Start of Block
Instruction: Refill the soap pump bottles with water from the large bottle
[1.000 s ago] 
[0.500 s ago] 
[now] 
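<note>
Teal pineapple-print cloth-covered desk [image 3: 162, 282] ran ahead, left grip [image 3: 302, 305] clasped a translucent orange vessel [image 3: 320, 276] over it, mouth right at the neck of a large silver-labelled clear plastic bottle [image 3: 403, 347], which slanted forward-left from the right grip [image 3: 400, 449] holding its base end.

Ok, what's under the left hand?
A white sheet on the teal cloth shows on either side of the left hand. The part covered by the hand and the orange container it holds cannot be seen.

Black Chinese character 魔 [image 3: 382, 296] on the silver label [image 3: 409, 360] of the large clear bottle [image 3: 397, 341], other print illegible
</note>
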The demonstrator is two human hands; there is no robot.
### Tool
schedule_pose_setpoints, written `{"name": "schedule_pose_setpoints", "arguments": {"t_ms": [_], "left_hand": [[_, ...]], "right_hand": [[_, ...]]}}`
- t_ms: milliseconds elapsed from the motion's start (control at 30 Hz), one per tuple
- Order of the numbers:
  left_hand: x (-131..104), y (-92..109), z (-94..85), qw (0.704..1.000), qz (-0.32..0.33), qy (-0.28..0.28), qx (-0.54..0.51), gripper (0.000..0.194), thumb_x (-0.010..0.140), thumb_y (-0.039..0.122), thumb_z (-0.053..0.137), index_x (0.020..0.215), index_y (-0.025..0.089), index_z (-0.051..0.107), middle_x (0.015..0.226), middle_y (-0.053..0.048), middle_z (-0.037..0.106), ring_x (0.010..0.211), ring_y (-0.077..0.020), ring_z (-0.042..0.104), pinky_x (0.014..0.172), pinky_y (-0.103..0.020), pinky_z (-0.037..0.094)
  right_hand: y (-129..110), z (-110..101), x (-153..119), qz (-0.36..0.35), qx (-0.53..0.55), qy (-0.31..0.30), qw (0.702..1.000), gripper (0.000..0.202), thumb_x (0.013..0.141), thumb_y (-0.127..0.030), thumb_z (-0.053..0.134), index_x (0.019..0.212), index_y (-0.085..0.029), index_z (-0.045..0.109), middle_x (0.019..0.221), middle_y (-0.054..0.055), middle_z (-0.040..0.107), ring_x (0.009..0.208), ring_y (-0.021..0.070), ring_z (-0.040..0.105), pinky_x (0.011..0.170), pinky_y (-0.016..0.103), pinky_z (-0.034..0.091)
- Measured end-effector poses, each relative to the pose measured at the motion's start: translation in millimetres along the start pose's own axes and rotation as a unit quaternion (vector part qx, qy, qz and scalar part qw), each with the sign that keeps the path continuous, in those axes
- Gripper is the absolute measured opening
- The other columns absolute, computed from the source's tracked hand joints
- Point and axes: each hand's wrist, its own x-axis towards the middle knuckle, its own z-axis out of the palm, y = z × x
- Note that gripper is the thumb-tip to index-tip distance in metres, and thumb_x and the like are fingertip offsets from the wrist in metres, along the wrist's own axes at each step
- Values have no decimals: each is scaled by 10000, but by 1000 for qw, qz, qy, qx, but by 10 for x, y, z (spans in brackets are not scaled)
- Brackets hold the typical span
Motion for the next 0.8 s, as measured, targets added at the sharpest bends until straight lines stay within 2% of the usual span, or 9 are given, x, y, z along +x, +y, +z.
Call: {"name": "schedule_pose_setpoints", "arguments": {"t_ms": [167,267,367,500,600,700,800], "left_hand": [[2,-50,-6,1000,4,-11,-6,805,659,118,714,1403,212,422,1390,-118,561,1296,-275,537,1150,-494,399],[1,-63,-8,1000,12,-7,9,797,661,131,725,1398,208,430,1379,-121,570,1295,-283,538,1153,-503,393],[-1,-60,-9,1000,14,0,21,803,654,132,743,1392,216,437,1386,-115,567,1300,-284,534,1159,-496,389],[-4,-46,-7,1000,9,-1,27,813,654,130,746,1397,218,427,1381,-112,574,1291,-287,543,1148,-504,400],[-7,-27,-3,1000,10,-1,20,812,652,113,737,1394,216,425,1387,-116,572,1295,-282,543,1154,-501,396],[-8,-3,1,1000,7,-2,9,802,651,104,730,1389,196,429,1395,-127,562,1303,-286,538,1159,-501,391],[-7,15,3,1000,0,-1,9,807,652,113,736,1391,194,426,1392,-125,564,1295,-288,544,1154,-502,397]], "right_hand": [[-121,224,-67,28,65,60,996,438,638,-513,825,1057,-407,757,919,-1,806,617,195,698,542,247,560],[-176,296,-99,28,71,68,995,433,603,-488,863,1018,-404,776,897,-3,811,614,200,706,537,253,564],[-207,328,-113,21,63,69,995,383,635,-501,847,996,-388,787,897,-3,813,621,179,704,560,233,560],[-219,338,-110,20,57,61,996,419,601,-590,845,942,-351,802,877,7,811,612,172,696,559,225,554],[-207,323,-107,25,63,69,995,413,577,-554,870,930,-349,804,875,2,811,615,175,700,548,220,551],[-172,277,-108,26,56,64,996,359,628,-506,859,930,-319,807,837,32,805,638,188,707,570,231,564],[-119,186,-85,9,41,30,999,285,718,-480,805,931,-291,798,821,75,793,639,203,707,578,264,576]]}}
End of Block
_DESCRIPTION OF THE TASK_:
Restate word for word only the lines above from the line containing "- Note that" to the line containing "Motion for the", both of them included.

_EXPECTED ANSWER_:
- Note that gripper is the thumb-tip to index-tip distance in metres, and thumb_x and the like are fingertip offsets from the wrist in metres, along the wrist's own axes at each step
- Values have no decimals: each is scaled by 10000, but by 1000 for qw, qz, qy, qx, but by 10 for x, y, z (spans in brackets are not scaled)
- Brackets hold the typical span
Motion for the next 0.8 s, as measured, targets added at the sharpest bends until straight lines stay within 2% of the usual span, or 9 are given, x, y, z along +x, +y, +z.

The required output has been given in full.